Task brief: A word-for-word restatement of the full listing is required.

Records for the exercise:
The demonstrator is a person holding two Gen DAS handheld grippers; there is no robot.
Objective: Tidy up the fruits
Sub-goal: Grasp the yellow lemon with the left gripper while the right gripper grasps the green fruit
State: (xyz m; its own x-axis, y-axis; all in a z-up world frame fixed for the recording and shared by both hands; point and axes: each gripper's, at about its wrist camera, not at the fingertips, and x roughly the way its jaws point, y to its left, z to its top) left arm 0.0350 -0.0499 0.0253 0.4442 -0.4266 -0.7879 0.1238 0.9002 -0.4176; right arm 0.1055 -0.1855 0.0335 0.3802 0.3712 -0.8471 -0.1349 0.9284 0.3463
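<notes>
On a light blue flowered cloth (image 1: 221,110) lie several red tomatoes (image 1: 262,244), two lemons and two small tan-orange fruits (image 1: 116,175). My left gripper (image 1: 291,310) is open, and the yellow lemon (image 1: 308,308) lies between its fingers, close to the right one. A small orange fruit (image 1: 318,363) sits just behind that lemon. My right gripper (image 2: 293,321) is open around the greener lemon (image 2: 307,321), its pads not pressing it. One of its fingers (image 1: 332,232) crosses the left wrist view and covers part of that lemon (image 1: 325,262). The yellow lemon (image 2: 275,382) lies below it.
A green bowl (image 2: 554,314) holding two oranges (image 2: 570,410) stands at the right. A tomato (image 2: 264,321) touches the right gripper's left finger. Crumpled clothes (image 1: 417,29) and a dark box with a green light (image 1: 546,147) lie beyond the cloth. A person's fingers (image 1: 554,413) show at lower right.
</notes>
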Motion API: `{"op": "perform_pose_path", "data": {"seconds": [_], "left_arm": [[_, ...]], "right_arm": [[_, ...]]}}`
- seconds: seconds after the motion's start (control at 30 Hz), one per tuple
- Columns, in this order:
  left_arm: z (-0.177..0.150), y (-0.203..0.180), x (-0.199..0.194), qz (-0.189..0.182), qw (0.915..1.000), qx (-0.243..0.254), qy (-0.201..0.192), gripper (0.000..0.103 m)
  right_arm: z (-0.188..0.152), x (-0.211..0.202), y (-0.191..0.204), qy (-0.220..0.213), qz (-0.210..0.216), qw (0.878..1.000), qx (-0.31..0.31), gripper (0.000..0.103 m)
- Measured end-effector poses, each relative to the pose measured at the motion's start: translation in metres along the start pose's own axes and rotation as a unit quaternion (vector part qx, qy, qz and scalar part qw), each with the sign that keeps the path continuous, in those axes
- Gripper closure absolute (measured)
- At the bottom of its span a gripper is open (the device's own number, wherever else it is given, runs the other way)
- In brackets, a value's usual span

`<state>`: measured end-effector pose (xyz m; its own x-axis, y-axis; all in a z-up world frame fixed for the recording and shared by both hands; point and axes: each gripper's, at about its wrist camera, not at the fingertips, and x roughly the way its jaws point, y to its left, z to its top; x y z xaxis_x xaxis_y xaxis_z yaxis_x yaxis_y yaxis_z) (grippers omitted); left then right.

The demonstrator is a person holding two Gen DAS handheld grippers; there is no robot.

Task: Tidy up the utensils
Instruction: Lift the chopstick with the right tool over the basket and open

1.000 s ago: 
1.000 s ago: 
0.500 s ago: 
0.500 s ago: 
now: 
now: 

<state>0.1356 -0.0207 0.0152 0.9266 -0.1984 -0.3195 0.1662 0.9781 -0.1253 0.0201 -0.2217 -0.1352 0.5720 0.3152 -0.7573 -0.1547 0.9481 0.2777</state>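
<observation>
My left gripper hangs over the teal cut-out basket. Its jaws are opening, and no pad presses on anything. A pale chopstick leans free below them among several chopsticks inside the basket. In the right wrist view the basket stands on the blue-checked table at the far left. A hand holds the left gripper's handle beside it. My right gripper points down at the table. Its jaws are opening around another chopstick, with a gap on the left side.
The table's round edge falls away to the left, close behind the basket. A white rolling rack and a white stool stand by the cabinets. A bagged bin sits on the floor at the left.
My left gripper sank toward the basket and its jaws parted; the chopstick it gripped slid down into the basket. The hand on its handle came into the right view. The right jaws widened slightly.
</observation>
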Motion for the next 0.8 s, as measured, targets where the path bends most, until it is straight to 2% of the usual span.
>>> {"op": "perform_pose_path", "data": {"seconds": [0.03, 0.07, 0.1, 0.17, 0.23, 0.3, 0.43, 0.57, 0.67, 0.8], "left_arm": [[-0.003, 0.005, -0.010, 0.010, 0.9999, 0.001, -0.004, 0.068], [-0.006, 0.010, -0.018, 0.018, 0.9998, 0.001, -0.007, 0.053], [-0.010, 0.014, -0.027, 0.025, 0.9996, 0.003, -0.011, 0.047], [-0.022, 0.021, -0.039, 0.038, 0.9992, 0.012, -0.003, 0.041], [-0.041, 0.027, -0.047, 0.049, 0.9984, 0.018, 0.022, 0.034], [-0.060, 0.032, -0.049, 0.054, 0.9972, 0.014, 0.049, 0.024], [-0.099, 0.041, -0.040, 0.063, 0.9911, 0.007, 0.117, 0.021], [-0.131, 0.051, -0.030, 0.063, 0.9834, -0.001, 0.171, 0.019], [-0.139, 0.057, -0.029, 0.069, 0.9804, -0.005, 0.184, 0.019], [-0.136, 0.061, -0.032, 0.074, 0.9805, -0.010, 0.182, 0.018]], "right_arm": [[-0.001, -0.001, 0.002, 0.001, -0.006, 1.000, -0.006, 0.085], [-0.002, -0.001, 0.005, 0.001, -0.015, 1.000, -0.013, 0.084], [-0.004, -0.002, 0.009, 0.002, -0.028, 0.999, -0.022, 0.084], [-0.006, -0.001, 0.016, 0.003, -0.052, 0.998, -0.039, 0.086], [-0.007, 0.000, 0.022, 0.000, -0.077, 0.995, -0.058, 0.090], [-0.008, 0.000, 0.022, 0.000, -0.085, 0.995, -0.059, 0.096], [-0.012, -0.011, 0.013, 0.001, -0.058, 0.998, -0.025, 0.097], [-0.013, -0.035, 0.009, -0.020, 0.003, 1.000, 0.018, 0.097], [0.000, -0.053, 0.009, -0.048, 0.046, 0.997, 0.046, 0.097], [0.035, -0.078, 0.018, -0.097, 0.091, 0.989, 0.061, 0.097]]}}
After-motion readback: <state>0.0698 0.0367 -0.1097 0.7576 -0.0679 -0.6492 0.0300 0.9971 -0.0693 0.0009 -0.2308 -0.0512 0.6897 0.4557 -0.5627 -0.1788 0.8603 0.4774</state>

Output of the exercise:
The demonstrator is a person holding two Gen DAS handheld grippers; there is no robot.
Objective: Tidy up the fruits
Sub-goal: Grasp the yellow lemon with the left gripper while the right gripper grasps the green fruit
State: (xyz m; its own x-axis, y-axis; all in a z-up world frame fixed for the recording and shared by both hands; point and axes: each gripper's, at about its wrist camera, not at the fingertips, and x roughly the way its jaws point, y to its left, z to its top) left arm 0.0350 -0.0499 0.0253 0.4442 -0.4266 -0.7879 0.1238 0.9002 -0.4176; right arm 0.1055 -0.1855 0.0335 0.3802 0.3712 -0.8471 -0.1349 0.9284 0.3463
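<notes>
On a light blue flowered cloth (image 1: 221,110) lie several red tomatoes (image 1: 262,244), two lemons and two small tan-orange fruits (image 1: 116,175). My left gripper (image 1: 291,310) is open, and the yellow lemon (image 1: 308,308) lies between its fingers, close to the right one. A small orange fruit (image 1: 318,363) sits just behind that lemon. My right gripper (image 2: 293,321) is open around the greener lemon (image 2: 307,321), its pads not pressing it. One of its fingers (image 1: 332,232) crosses the left wrist view and covers part of that lemon (image 1: 325,262). The yellow lemon (image 2: 275,382) lies below it.
A green bowl (image 2: 554,314) holding two oranges (image 2: 570,410) stands at the right. A tomato (image 2: 264,321) touches the right gripper's left finger. Crumpled clothes (image 1: 417,29) and a dark box with a green light (image 1: 546,147) lie beyond the cloth. A person's fingers (image 1: 554,413) show at lower right.
</notes>
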Motion API: `{"op": "perform_pose_path", "data": {"seconds": [_], "left_arm": [[_, ...]], "right_arm": [[_, ...]]}}`
- seconds: seconds after the motion's start (control at 30 Hz), one per tuple
- Columns, in this order:
  left_arm: z (-0.177..0.150), y (-0.203..0.180), x (-0.199..0.194), qz (-0.189..0.182), qw (0.915..1.000), qx (-0.243..0.254), qy (-0.201..0.192), gripper (0.000..0.103 m)
  right_arm: z (-0.188..0.152), x (-0.211..0.202), y (-0.191..0.204), qy (-0.220..0.213), qz (-0.210..0.216), qw (0.878..1.000), qx (-0.31..0.31), gripper (0.000..0.103 m)
- Measured end-effector poses, each relative to the pose measured at the motion's start: translation in metres along the start pose's own axes and rotation as a unit quaternion (vector part qx, qy, qz and scalar part qw), each with the sign that keeps the path continuous, in those axes
- Gripper closure absolute (measured)
- At the bottom of its span a gripper is open (the device's own number, wherever else it is given, runs the other way)
- In brackets, a value's usual span

`<state>`: measured end-effector pose (xyz m; its own x-axis, y-axis; all in a z-up world frame fixed for the recording and shared by both hands; point and axes: each gripper's, at about its wrist camera, not at the fingertips, and x roughly the way its jaws point, y to its left, z to its top; x y z xaxis_x xaxis_y xaxis_z yaxis_x yaxis_y yaxis_z) (grippers omitted); left then right.

The demonstrator is a person holding two Gen DAS handheld grippers; there is no robot.

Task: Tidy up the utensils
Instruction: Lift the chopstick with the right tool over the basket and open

1.000 s ago: 
1.000 s ago: 
0.500 s ago: 
0.500 s ago: 
now: 
now: 

<state>0.1356 -0.0207 0.0152 0.9266 -0.1984 -0.3195 0.1662 0.9781 -0.1253 0.0201 -0.2217 -0.1352 0.5720 0.3152 -0.7573 -0.1547 0.9481 0.2777</state>
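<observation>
My left gripper hangs over the teal cut-out basket. Its jaws are opening, and no pad presses on anything. A pale chopstick leans free below them among several chopsticks inside the basket. In the right wrist view the basket stands on the blue-checked table at the far left. A hand holds the left gripper's handle beside it. My right gripper points down at the table. Its jaws are opening around another chopstick, with a gap on the left side.
The table's round edge falls away to the left, close behind the basket. A white rolling rack and a white stool stand by the cabinets. A bagged bin sits on the floor at the left.
My left gripper sank toward the basket and its jaws parted; the chopstick it gripped slid down into the basket. The hand on its handle came into the right view. The right jaws widened slightly.
</observation>
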Motion for the next 0.8 s, as measured, targets where the path bends most, until it is straight to 2% of the usual span.
>>> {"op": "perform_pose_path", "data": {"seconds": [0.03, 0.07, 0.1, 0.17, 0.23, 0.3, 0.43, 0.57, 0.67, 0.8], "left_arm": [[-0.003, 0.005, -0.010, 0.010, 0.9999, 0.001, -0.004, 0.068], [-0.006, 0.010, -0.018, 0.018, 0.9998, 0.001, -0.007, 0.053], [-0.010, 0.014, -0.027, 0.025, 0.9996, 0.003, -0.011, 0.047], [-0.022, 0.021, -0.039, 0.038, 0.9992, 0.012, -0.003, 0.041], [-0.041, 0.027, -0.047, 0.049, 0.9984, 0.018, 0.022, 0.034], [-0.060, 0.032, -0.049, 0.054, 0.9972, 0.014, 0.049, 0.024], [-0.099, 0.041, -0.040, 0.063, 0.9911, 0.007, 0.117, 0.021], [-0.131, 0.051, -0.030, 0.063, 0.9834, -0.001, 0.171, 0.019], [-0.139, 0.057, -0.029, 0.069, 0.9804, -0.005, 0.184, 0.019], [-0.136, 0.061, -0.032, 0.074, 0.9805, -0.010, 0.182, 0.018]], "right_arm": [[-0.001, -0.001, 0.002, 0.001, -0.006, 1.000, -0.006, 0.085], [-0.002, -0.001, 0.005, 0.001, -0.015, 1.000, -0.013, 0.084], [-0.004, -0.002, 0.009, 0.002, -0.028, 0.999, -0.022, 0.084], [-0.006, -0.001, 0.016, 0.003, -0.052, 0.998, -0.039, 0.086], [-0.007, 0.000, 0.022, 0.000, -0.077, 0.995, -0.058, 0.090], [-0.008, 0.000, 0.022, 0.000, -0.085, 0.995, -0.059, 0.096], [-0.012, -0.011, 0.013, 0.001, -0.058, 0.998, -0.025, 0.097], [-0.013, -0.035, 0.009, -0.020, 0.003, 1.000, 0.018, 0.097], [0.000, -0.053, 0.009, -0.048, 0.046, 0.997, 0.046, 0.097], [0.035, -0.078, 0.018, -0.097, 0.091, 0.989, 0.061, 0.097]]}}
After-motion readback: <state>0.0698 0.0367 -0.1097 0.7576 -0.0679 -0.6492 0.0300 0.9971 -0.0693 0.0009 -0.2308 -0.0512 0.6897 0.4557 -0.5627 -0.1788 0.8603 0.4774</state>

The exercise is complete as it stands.